Crooked Timber of Mathematics
Straightening Mathematical Thought
I saw category theory when I looked at a line. Zooming out of the place-value notation of numbers, I saw functions, within which category theory appeared with a figural salience of the auditory modality, leaving me no choice but to perceive. Having had lines, place-value notations, and functions for god knows how long, why did we wait unit 1945 to get to category theory (we could have at least gotten to category sometime around 1917, as I recently learned from Professor Eklund, which would have spared us from the Confusionism—inconsistencies, impossibilities, and paradoxes—that we had to put up with)?

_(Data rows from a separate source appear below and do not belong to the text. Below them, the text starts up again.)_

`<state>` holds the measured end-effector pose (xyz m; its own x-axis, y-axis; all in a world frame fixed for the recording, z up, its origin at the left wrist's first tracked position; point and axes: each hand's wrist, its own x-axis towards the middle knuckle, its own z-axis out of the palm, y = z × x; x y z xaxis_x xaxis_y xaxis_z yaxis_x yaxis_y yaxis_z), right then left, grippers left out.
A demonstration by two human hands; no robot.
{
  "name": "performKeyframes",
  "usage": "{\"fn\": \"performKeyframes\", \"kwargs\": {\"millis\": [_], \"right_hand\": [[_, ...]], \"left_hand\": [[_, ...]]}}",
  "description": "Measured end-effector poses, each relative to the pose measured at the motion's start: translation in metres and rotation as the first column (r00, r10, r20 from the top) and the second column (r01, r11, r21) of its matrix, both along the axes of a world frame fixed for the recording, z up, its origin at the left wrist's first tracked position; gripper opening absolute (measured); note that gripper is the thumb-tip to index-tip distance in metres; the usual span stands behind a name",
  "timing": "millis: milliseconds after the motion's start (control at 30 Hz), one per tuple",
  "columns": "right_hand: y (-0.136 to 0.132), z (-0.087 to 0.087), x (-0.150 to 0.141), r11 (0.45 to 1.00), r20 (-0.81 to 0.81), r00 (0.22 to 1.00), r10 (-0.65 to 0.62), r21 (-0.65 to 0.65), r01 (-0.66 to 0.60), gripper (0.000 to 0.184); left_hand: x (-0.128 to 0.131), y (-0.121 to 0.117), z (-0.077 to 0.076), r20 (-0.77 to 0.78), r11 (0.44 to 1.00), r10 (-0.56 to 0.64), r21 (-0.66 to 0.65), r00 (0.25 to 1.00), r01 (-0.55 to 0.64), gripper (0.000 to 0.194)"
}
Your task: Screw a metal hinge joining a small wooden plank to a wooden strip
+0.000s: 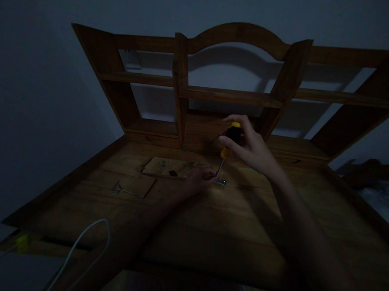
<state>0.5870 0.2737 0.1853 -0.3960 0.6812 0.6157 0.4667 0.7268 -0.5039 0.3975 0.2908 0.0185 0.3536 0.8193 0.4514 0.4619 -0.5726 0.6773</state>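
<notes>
In the dim head view, my right hand [246, 144] is wrapped round the black and yellow handle of a screwdriver [226, 153]. Its shaft slants down to the fingertips of my left hand [199, 179]. Those fingers are pinched together low over the desk, around the screwdriver's tip; whatever they hold there is too small and dark to make out. Just right of them lies a small metal hinge or bracket [221, 181] with holes in it, close to the tip.
A worn wooden board [162, 166] lies left of my hands. Nearer me is a thin square panel [140, 186] with small metal pieces [116, 187] beside it. A shelf unit [229, 95] stands along the desk's back. A white cable [78, 239] loops over the front left.
</notes>
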Motion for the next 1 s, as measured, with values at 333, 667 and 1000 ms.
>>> {"fn": "performKeyframes", "kwargs": {"millis": [333, 667, 1000], "right_hand": [[0.007, 0.000, 0.006, 0.989, -0.009, 0.994, -0.111, 0.097, 0.111, 0.048], [0.002, 0.001, -0.001, 0.989, 0.027, 0.997, -0.077, 0.125, 0.073, 0.042], [0.000, 0.008, 0.014, 0.999, 0.040, 0.999, -0.015, -0.032, 0.016, 0.049]], "left_hand": [[-0.003, -0.004, 0.013, 0.216, 0.959, 0.003, -0.278, 0.976, 0.059, 0.018], [-0.002, -0.009, 0.015, 0.259, 0.954, -0.033, -0.281, 0.965, 0.108, 0.018], [-0.005, -0.008, 0.013, 0.114, 0.983, -0.052, -0.167, 0.992, 0.071, 0.026]]}}
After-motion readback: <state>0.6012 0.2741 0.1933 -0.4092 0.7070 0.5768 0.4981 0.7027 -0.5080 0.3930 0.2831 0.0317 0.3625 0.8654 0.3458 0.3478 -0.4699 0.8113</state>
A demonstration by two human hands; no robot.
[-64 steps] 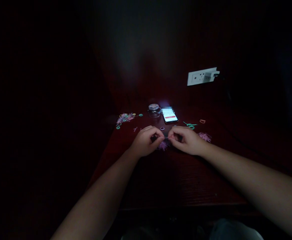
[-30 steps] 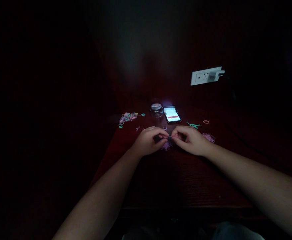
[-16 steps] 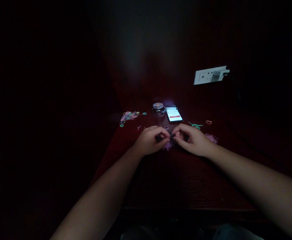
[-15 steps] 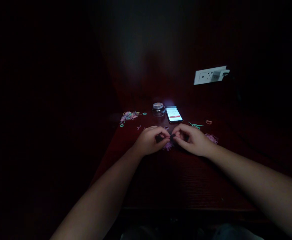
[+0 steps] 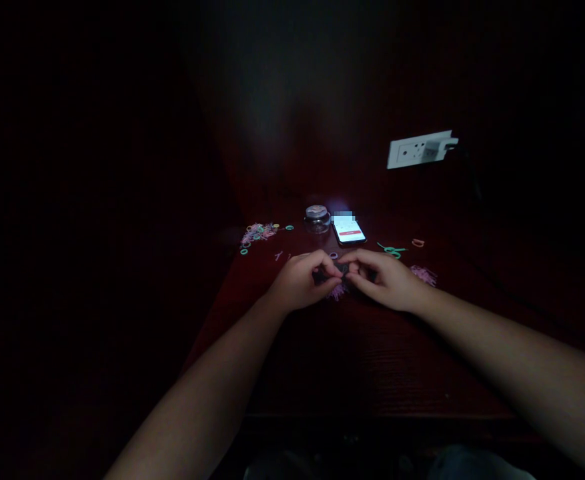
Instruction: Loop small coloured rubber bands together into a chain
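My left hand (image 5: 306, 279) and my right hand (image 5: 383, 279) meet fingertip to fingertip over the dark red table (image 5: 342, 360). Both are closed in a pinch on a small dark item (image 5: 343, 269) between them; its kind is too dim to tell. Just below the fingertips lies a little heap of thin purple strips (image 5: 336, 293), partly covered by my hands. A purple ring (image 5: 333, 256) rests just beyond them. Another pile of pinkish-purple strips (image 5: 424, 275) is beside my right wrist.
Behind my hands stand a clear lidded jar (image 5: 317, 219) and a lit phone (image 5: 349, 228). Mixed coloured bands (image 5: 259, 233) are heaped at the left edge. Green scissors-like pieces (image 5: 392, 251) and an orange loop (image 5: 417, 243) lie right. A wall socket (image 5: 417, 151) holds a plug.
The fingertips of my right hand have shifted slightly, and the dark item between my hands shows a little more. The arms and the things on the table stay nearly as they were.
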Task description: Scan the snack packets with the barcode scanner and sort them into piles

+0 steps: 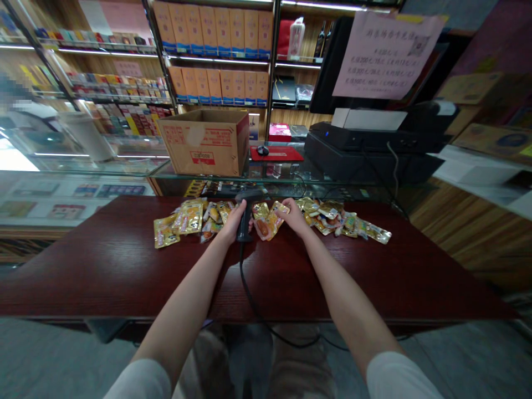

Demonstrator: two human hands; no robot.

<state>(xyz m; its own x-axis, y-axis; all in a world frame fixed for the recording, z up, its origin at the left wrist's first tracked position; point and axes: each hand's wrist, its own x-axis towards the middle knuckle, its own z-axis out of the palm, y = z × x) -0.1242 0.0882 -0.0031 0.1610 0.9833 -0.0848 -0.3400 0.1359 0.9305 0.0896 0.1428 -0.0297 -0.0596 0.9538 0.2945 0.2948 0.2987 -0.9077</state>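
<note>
My left hand [234, 223] is wrapped round the handle of a black barcode scanner [245, 219], held upright over the dark wooden table. Its cable runs down across the table edge. With my right hand [293, 217] I pinch the edge of a gold snack packet [272, 220], just right of the scanner. Another gold packet lies against it and partly overlaps it. Left of the scanner is a pile of gold snack packets [189, 217]. To the right of my right hand a second pile of packets [332, 216] spreads along the table.
A cardboard box [203, 144] stands on the glass counter [278, 174] behind the table [103, 266]. Right of it are a mouse [262, 150] on a red mat and a black monitor [328, 66] with a pink notice. Shelves of boxed goods line the back; a person is at far left.
</note>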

As is my wont, I asked: Why?
We all know, since our high school days, if two functions
f, g: A —> B
are not equal, then there is at least one element ‘a’ of the domain set A at which the values of the two functions are not equal, i.e.,
f(a) is not equal to g(a).
Related to this, we might/must have noticed that the number of elements of a set A
|A| = |A|^|1| = |A|
where |A|^|1| is the set of functions from a one-element set 1 = {*} to the given set A. This 1-1 correspondence between elements of a set and functions from the one-element set 1 to the set and the sufficiency of an element in testing the equality of a parallel pair of (possibly equal) functions are evocative of adequacy (Lawvere, Perugia Notes, p. 135). And yet it took light years, so to speak, to define adequate subcategory.
Along these lines, there is the popular 2^|A| calculation predating Lawvere element, and another (plausibly) familiar 1-1 correspondence between two-variable functions
A x B —> C
and one-variable functions with functions as values
A —> C^B and/or B —> C^A
which wasn’t recognized for aeons as an instance of adjointness.